This person is just being very prissy. You've done great in sending the apology. If this was some random person you really shouldn't have, but since this is a teacher of a course that you've just begun it was the better option. Apart from massaging her ego by apologising, this also puts your mind at ease because you've done your bit to patch things up with her. (Again there is nothing to patch things up over because she really is over-reacting). In these situations it's about massaging these people's egos in order to get what you need. Just know that this wasn't some big screw up on your part (her attitude and especially your SA will be trying to tell you otherwise).

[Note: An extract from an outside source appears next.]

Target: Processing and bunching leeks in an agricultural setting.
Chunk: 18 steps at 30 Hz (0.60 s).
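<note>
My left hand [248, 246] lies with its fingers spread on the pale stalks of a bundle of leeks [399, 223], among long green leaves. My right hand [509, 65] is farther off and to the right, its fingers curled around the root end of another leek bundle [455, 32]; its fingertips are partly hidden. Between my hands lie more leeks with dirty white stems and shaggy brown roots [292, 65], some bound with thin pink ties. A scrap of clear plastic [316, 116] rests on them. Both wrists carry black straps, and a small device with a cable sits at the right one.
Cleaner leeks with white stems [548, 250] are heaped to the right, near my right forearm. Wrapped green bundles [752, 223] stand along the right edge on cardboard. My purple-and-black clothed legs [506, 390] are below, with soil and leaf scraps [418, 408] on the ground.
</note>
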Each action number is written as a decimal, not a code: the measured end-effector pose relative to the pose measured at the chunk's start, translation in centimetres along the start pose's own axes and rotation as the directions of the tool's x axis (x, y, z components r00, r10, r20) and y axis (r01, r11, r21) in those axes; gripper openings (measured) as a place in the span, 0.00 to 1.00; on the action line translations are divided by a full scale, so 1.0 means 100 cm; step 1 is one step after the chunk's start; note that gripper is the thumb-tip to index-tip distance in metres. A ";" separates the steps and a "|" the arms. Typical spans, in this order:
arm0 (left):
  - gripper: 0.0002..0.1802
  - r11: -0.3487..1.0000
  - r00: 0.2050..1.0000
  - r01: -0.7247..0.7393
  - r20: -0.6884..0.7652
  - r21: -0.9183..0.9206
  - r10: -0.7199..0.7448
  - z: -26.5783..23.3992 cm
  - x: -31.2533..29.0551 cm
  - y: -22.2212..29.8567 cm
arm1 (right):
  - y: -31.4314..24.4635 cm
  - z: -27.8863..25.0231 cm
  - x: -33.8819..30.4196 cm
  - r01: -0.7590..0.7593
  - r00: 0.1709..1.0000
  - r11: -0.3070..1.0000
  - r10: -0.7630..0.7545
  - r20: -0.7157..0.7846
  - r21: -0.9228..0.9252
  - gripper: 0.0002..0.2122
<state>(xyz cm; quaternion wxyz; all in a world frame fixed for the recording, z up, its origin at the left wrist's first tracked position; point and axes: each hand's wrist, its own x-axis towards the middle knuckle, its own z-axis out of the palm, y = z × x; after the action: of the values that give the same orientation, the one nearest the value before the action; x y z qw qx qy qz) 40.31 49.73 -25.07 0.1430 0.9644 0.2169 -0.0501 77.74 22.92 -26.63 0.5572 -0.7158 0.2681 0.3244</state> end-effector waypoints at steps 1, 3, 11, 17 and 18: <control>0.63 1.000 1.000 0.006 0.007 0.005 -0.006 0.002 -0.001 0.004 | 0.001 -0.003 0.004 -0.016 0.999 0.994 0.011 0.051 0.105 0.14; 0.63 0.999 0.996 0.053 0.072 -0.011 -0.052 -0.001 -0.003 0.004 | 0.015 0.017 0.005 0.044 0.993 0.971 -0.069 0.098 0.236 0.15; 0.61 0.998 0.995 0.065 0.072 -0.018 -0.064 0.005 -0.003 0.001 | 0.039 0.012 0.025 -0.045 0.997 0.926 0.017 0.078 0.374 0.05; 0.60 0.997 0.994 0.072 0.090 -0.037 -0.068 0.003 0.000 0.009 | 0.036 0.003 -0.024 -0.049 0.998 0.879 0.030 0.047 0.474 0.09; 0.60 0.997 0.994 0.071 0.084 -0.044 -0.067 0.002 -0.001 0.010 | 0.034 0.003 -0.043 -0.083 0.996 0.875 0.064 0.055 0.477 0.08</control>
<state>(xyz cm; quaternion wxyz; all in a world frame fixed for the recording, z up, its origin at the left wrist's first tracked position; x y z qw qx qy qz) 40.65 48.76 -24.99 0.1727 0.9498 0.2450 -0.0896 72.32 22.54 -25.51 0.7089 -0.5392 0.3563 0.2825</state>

I doubt she'll even remember your name by tomorrow because these guys usually have to deal with so many students and by the sounds of things she probably gets pissed off by so many people that she won't remember your specific name. So .. you can put this event behind you.


----------



## sas111 (Oct 20, 2010)

I would have e-mailed him back, told him to quit being to sensitive, do your job & answer my question. He needs to get over himself & focus on getting you through school, it's not about him.


----------



## phella (Jun 1, 2011)

mind_games said:


> This person is just being very prissy. You've done great in sending the apology. If this was some random person you really shouldn't have, but since this is a teacher of a course that you've just begun it was the better option. Apart from massaging her ego by apologising, this also puts your mind at ease because you've done your bit to patch things up with her. (Again there is nothing to patch things up over because she really is over-reacting). In these situations it's about massaging these people's egos in order to get what you need. Just know that this wasn't some big screw up on your part (her attitude and especially your SA will be trying to tell you otherwise).
> 
> I doubt she'll even remember your name by tomorrow because these guys usually have to deal with so many students and by the sounds of things she probably gets pissed off by so many people that she won't remember your specific name. So .. you can put this event behind you.

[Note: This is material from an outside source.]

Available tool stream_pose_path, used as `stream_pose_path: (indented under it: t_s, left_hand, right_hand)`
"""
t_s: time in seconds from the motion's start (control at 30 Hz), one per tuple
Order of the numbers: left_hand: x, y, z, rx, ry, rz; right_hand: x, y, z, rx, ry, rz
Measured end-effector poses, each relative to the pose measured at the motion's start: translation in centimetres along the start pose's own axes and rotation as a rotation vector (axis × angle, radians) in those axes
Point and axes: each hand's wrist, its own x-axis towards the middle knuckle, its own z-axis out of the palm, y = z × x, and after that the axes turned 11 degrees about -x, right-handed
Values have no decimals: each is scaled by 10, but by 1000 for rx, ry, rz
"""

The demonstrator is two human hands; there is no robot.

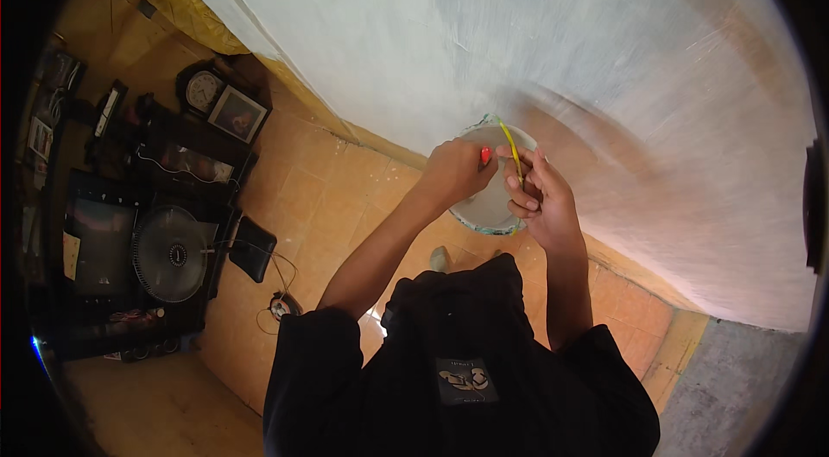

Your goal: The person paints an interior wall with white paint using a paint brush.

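My left hand is closed, with the red end of a small object showing between thumb and fingers; the rest of that object is hidden. Close beside it, the fingers of my right hand are curled around a thin yellow strip. The strip runs from near the far rim of a bucket to my fingers, and a bit of yellow shows at the near rim. I cannot tell whether it is the bucket's handle. Both hands are over the round, pale bucket, whose rim has green smears. Greyish-white shows inside it.
A whitish, streaky wall rises just beyond the bucket. Orange tiles cover the floor. On the left, a dark cabinet holds a screen, a clock and a framed picture. A round fan and cables are there too.
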Motion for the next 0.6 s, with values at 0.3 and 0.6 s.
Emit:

thanks man, feel a lot better now

thought I'm developing a new phobia I think, every time I email a teacher from now on I would think I might say something stupid


----------



## laura024 (Aug 11, 2006)

Vanilllabb said:


> I would have e-mailed him back, told him to quit being to sensitive, do your job & answer my question. He needs to get over himself & focus on getting you through school, it's not about him.


That's not a way to react to someone who has control of one's grades. The teacher seems like a jerk, yes, but the education system involves a lot of playing along.


----------



## mind_games (Nov 30, 2008)

phella said:


> thanks man, feel a lot better now
> 
> thought I'm developing a new phobia I think, every time I email a teacher from now on I would think I might say something stupid


Understandable when you have these kinds of people around . But it's obvious to any normal person from your email content that you are a very polite person. You'll just need to have faith in that. And faith in the idea that most people aren't like her. Again by being polite you've done all you can from your side. If people still get offended by that it's their problem.

Are you in the west? If you are I don't think you even need to address teachers by Mr/Ms/Mrs because you (or anyone else for that matter) can never really tell if it's a Ms or Mrs (or even a Mr if it's a foreign name) from the name alone can you? Just first name basis is fine. It might be different in other parts of the world :stu

Also you should remember that there is a slim chance that this person was just having a rough couple of days and in her immaturity she was dumping her frustrations on other people. Maybe she isn't like that usually.


----------



## phella (Jun 1, 2011)

mind_games said:


> Understandable when you have these kinds of people around . But it's obvious to any normal person from your email content that you are a very polite person. You'll just need to have faith in that. And faith in the idea that most people aren't like her. Again by being polite you've done all you can from your side. If people still get offended by that it's their problem.
> 
> Are you in the west? If you are I don't think you even need to address teachers by Mr/Ms/Mrs because you (or anyone else for that matter) can never really tell if it's a Ms or Mrs (or even a Mr if it's a foreign name) from the name alone can you? Just first name basis is fine. It might be different in other parts of the world :stu
> 
> Also you should remember that there is a slim chance that this person was just having a rough couple of days and in her immaturity she was dumping her frustrations on other people. Maybe she isn't like that usually.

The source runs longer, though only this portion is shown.